Tuesday, October 25, 2005

When They Reminisce Over You...

Meeting at the Crossroads

Dengue Fever - "Sleepwalking Through the Mekong" (mp3)
(purchase here)
OutKast - "Spottieottiedopaliscious" (mp3)
(purchase here)

In a way, a generation has officially passed. Rosa Louise Parks was the last of the landmark figures of the Civil Rights Movement (certainly, Jesse Jackson will be heavily eulogized, but history will likely not elevate his '60s efforts to MLK proportion; and as much as I will boost for Angela Davis, I am doubtful she will be remembered like Ms. Parks in my lifetime). Although a finer scan of history deflates a bit of the mythology around Parks, she remains the bastion of the previous generation's achievements in social progress.

For my generation (born between the late '60s and early '80s), Parks and the Civil Rights Movement represent a spectrum of symbols: hope for further social progress, harsh lessons for playing by the rules. On either side, there are strains of the truth, grains of falsities. Instead of debating how great or overrated she was, I would like to redirect the question: what does the passing of Rosa Parks signify to my generation, or, to expand Kitwana's idea, the Hip Hop Generation?

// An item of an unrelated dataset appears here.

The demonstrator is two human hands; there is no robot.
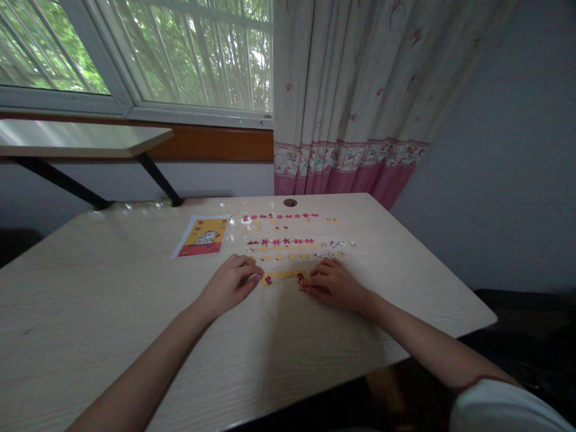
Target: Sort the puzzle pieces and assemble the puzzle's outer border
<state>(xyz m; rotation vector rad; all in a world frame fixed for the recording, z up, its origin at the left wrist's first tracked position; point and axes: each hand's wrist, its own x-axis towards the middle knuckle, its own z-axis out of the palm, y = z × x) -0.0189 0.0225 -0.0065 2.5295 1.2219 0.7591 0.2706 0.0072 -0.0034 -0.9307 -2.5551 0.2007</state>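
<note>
Pale cloth of a sleeve (508,408) lies closest to the camera, with the bare right forearm (418,336) reaching out of it to the right hand (339,288). That grip is partly closed, its fingertips against the right end of a joined yellow jigsaw strip (283,275), by a red-marked piece; whether they pinch it, I cannot tell. On the strip's other end, the left hand (230,281) has a narrow grip, thumb and forefinger curled close together at the edge; whether anything is held between them is unclear.

Just beyond the strip, loose yellow pieces (279,257) lie in rows on the pale surface (112,312), with white pieces (337,244) toward the right. Pink-red pieces (288,242) form a row behind these, and another such row lies farther back. A printed picture sheet (204,236) with a white cartoon animal sits left of the rows. Behind hangs a curtain (351,90), beside a window (202,54).
</note>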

The Civil Rights Movement came about at an apex in social and economic tensions in the U.S. These were days when race was explicitly criminalized, could lead to physical confrontation, and did in fact lead to physical confrontation. It was a boiling point period and a generation of citizens recognized the situation. The success of the Movement was to stand up to legalized (key word) discrimination, and persuade the Courts to back the law down. Hence, the achievements of our activist predecessors got us so far. The torch was passed, and off my generation went toward the multicultural, millenial ho-down.

But the hand-off wasn't so smooth.

I suppose there are no entirely smooth transitions from generation to generation. However, in my generation's defense, we got stuck with a complicated part of the puzzle. Courts are not so much the battleground as much as personal engagement (You mean I gotta talk to these bastards? I keed!); after all, we cannot dictate personal behavior by rewriting the laws (knock on wood). It's like those group projects you had to do in school where you split up the work and half the group goes to the library, gets all the books, and then passes volumes of notes onto you and you're supposed to synthesize it all and write it out in a comprehensible manner. Huh? Not to say that the Civil Rights Movement got "the easy part," no way; too many people lost their lives for that kind of disrespect. I am just saying that the method to approach discrimination and prejudice in the 21st Century requires a subtlety that my generation is only beginning to grasp.

So, as 2005 winds down, as the 50th Anniversary of Montgomery approaches, and I look back not just on Rosa Parks (who stood for more than just sitting her ass down), but also Fred Korematsu, I am considering how we can build on their achievements, regardless of how small or large, significant or insignificant one considers them to be. After all, Siddhartha may have been onto something when he saw suffering and desire walking hand-in-hand...

Today's music selections are from artists of my generation, both of whom hold highly personal belief systems that require deep engagement. More important, the music is meant as a small tribute.

"Sleepwalking" takes a distant, wistful quality today. As I look out on the torrential rain pelting an entire corner of the country, Ch'hom Nimol's vocals echo like battered memories. A fitting soundtrack to the long road back to the earth, taken from Dengue Fever's excellent sophomore album, Escape From Dragon House.

Rosa's legal standoff with those two dope boys in a Cadillac seemed like an inevitable conflict of the generations, much like how Cos blew up the spot. But damn, damn, damn, damn... "Spottie" marinates in the sticky muck of today. The past isn't so foreign, is it? Hollywood Cole still tears his shirt off at the first sign of adversity, and necks still smell sweet like yams with extra syrrup. I hope that even Rosa would recognize that.

I'll end by riffing on Cos' May 2004 spiel: It's time to get in the face of our own business. Then we'll see what's really goin' on.